Hunter replaced the receiver and put the telephone back on the mantel with exaggerated care. Sara broke the silence. "What's the matter, Hunter? No dinner?"

"No dinner." He came to the table, took a cigarette from the pack in front of David, and looked at the other over the flame of a lighter. "You're not surprised."

"No," said David.

"You've found out?"

"Yes."

"Brad tell you?"

"No, he's never mentioned it. I was in the office late Friday after they'd all left. There was a phone call—"

"Oh, God, one of those—"

"From what the receptionist tells me, they're almost routine—"

Sara leaned forward. "What is it, you two? What's wrong, Hunter?"

"Just the cheerful circumstance of Brad Willis's wife on another bender."

"'Another' bender?"

"She's an alcoholic. A periodic."

Sara turned to David. "I didn't know—"

"I know you didn't, Sara. I'd have told you eventually. I was just so damned upset I didn't want to talk about it. Brad's the kind of guy you grow fond of—"

"And Peg's that kind of a woman," said Hunter.

"The poor man! I've never even seen him, but I feel sorry. Can't they do anything about it, Hunter? Doctors, psychiatrists—"

"It's not all that simple, Sara. I suppose they've tried. A psychiatrist would have a field day with Peg. And probably be useless. For every one good reason the average alcoholic has for drinking, she has three or four. You know the background, David?"

David shook his head. "No."

Hunter sat down, picked up his refilled coffee mug, and said, "In fairness to Peg I'm going to give it to you."

"Perhaps Brad wouldn't appreciate our talking about it."

"I think in one sense he'd be grateful. Sooner or later he'd have to tell you himself. He very desperately wants people to understand. There aren't many who can. You can—and God knows, I can."

"All right—"

"Remember, David, our friendship—that is the family's— with Brad goes back to the time when Brad was a student in law school.
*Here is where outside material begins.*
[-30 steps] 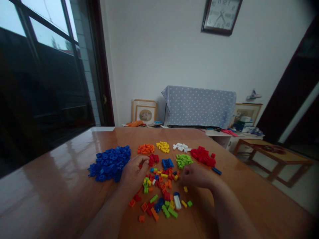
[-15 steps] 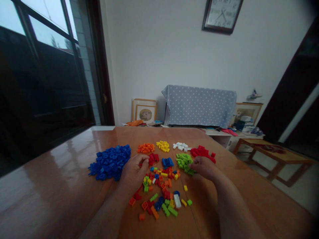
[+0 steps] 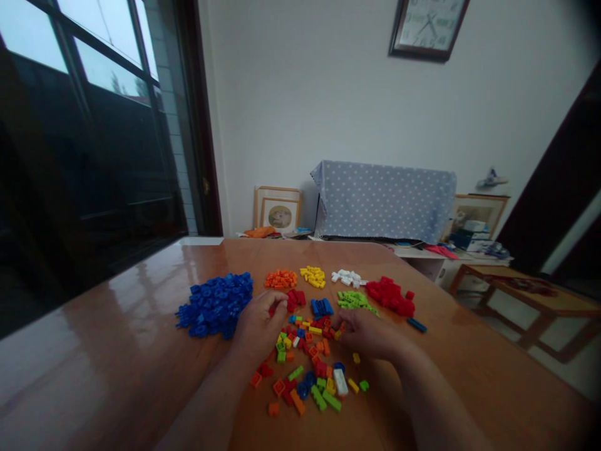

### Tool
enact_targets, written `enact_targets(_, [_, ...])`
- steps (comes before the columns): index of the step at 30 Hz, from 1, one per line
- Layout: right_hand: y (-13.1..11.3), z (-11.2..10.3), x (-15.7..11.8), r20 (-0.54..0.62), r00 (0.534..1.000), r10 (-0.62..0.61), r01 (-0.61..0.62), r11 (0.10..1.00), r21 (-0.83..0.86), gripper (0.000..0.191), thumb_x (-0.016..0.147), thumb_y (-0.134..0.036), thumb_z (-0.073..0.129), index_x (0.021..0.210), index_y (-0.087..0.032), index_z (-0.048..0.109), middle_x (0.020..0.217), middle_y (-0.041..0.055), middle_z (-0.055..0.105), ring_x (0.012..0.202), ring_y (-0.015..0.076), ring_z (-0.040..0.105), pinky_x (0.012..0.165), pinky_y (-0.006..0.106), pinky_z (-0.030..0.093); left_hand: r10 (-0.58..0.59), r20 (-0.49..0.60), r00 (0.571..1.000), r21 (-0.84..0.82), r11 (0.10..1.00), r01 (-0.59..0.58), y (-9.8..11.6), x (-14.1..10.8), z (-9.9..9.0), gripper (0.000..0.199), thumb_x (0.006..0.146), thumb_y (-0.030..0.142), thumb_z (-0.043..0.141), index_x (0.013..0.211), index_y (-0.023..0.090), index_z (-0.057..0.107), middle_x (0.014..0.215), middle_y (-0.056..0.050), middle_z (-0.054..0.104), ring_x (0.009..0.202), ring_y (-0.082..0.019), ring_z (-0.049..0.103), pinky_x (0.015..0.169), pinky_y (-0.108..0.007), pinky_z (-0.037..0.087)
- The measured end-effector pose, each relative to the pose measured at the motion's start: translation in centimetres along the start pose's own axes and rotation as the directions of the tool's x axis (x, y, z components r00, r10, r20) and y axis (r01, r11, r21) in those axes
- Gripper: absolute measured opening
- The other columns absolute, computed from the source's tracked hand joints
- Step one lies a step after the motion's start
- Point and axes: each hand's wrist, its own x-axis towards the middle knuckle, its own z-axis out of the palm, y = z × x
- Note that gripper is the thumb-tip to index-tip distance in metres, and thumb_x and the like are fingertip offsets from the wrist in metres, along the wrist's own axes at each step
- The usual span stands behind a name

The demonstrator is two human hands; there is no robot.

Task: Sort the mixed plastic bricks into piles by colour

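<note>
My left hand [image 3: 263,314] is beside the small red pile [image 3: 295,299], its thumb and fingers curled together; whatever lies between them is too small to make out. Over the right edge of the mixed bricks [image 3: 315,354], my right hand [image 3: 359,329] reaches down with its fingertips at an orange and a yellow brick. Whether it grips one is unclear. A big blue pile [image 3: 216,305] lies left of my left hand. Just beyond my right hand are the lime green pile [image 3: 353,299] and several blue bricks [image 3: 322,307].
Farther back on the brown table [image 3: 141,338] sit orange [image 3: 280,279], yellow [image 3: 313,276], white [image 3: 347,278] and large red piles [image 3: 390,296]. One dark blue brick [image 3: 416,325] lies at the right. Beyond the table stands a cloth-covered object [image 3: 385,200].
My right hand has moved left and nearer, from the green pile to the mixed bricks. My left hand stays beside the small red pile. The whole view has shifted slightly.
</note>
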Motion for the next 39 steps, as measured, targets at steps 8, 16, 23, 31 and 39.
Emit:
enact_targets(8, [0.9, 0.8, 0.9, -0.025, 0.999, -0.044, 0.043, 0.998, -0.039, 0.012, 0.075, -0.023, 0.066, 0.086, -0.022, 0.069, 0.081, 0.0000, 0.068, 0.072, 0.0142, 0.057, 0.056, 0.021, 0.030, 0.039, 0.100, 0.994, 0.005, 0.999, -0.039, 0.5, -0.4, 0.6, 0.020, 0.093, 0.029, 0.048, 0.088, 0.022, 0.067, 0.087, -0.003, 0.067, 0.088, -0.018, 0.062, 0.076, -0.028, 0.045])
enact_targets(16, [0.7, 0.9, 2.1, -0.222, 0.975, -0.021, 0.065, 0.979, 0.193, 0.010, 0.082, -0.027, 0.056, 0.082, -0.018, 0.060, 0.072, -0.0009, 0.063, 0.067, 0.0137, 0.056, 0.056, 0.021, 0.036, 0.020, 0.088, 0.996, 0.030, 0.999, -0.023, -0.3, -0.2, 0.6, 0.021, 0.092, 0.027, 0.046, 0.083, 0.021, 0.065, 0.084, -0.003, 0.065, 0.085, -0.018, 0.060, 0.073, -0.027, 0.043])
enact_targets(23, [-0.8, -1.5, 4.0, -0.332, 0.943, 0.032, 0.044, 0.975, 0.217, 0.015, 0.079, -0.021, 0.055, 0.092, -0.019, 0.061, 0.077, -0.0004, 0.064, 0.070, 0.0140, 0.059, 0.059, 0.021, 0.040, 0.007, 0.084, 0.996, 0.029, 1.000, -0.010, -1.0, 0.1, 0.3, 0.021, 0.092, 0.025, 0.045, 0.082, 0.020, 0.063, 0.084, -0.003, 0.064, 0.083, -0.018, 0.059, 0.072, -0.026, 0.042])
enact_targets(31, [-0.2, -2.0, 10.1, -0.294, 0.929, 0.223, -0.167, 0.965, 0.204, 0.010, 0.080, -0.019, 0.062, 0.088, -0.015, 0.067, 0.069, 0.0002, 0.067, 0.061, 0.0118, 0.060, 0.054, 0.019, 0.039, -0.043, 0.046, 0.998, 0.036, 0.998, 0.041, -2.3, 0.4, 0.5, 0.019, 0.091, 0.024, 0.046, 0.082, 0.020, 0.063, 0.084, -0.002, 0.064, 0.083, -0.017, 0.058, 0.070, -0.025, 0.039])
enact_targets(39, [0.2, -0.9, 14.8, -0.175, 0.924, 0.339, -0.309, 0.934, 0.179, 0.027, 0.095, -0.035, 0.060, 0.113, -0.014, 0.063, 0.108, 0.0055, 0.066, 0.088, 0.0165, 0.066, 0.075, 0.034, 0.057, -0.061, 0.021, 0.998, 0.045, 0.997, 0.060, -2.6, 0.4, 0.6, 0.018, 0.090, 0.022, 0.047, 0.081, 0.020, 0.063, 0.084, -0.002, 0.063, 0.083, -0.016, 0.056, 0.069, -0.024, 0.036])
My father met Brad by chance, liked him, did what Brad's doing with you—took him under his wing. When Brad got his degree my father was the one who arranged for him to go with Abernathy. Right after that the State Department tapped my father on the shoulder. And Brad, of course, more or less skyrocketed; a few, damned few lawyers, go ahead as fast as Brad did without stepping on toes. Abernathy—he's my mother's maternal uncle, by the way—wasn't too well, and he loaded a lot on Brad's shoulders. I'm telling you all this, even if you happen to know some of it already, so you'll see how close to the situation my father and mother were, and why I happen to know so much about it...."

CHAPTER 43

After his talk with Hunter, Brad Willis walked slowly from his study to the chill, gray loneliness of a Sunday-morning living room before shades have been raised, ashtrays emptied, the untidy residue of a previous day's life cleared away. It had been stupid to ask Hunter to dinner when he had called yesterday. He had extended the invitation on a flimsy hope born of the circumstance that Peg, that morning, had "seemed" to be snapping out of it.

He stood staring into the dead ashes in the fireplace. You're too old to be hopeful, he told himself grimly. He passed a hand over his face, trying to wipe the tiredness from his eyes. "And too young to give up," he added aloud.

He wondered idly who the "Sara" was that Hunter had mentioned, obviously under the impression that David had told him about her. He hoped she was a vegetable, brought up on a farm, illiterate, and with no psychological complexities. It might be dull for the boy, but it wouldn't mean long wakeful hours at night and a prodding, subconscious worry all day like the throb of an aching tooth.

Two ashtrays on the coffee table overflowed and he threw the butts into the fireplace, then picked up and folded the soft woolen blanket that trailed crazily from divan to floor, and plumped the pillows into shape. Oblivion had hit Peg suddenly last night, before she could make it into the bedroom. He could only take her shoes off gently, loosen her dress, and cover her warmly with a blanket. Later, he knew, she would wake up, go to the kitchen for another drink, and then manage to undress and get into the bed beside his before it knocked her out.